Objectives: To provide an experimental test of control theory to promote physical activity. Design: Parallel groups, simple randomized design with an equal chance of allocation to any group. Methods: Participants not meeting recommended levels of physical activity but physically safe to do so (N = 124) were recruited on a UK university campus and randomized to goal-setting + self-monitoring + feedback (GS + SM + F, n = 40), goal-setting + self-monitoring (GS + SM, n = 40), or goal-setting only (GS, n = 44) conditions that differentially tapped the key features of control theory. Accelerometers assessed physical activity (primary outcome) as well as self-report over a 7-day period directly before/after the start of the intervention. Results: The participants in the GS + SM + F condition significantly outperformed those in the GS condition, d = 0.62, 95% CI d = 0.15–1.08, and marginally outperformed those in the GS + SM condition in terms of total physical activity at follow-up on the accelerometer measure, d = 0.33, 95% CI d = −0.13 to 0.78. The feedback manipulation (GS + SM + F vs.
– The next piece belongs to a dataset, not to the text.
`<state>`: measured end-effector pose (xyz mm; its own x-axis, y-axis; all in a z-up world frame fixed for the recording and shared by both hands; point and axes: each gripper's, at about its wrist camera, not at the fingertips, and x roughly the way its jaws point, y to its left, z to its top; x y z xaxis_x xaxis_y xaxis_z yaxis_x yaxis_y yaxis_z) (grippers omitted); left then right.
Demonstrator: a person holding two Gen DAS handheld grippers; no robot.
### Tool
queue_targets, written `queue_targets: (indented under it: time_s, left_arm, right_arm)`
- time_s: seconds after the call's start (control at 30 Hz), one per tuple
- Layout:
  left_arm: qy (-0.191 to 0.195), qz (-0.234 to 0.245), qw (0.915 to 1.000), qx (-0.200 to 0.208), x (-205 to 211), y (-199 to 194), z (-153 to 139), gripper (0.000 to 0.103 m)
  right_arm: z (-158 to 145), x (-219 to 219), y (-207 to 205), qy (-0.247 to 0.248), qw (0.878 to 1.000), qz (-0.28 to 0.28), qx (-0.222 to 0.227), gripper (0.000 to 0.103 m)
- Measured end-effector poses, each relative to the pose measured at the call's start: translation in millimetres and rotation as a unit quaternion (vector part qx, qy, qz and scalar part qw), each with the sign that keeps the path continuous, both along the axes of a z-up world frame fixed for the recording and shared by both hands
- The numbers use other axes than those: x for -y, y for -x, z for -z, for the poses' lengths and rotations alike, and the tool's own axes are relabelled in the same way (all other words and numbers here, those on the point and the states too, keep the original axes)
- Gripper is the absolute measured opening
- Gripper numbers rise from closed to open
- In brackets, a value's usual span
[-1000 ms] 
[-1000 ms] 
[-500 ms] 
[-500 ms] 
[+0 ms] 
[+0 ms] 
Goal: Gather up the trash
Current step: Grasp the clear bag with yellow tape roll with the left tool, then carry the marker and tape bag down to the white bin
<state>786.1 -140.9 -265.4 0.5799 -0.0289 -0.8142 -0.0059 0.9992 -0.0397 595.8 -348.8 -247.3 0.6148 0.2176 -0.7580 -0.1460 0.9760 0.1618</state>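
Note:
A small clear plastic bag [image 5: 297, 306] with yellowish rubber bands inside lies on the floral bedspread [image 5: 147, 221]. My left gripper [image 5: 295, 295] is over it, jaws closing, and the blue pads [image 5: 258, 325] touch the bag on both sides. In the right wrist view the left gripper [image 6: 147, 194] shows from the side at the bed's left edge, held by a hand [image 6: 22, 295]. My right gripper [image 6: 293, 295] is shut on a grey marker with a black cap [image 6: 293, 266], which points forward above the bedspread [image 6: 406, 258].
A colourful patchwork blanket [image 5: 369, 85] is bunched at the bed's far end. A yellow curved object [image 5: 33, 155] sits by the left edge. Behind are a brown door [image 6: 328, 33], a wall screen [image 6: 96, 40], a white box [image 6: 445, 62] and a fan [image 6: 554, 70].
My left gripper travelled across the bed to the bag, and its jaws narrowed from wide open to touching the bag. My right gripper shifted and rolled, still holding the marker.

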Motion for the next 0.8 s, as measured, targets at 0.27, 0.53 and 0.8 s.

GS + SM and GS) was most effective when baseline intentions were weak. These patterns did not emerge on the self-report measure but, on the basis of this measure, the feedback manipulation increased the risk that participants coasted in relation to their goal in the first few days of the intervention period. Conclusions: Using behaviour change techniques consistent with control theory can lead to significant short-term improvements on objectively assessed physical activity. Further research is needed to examine the underlying theoretical principles of the model.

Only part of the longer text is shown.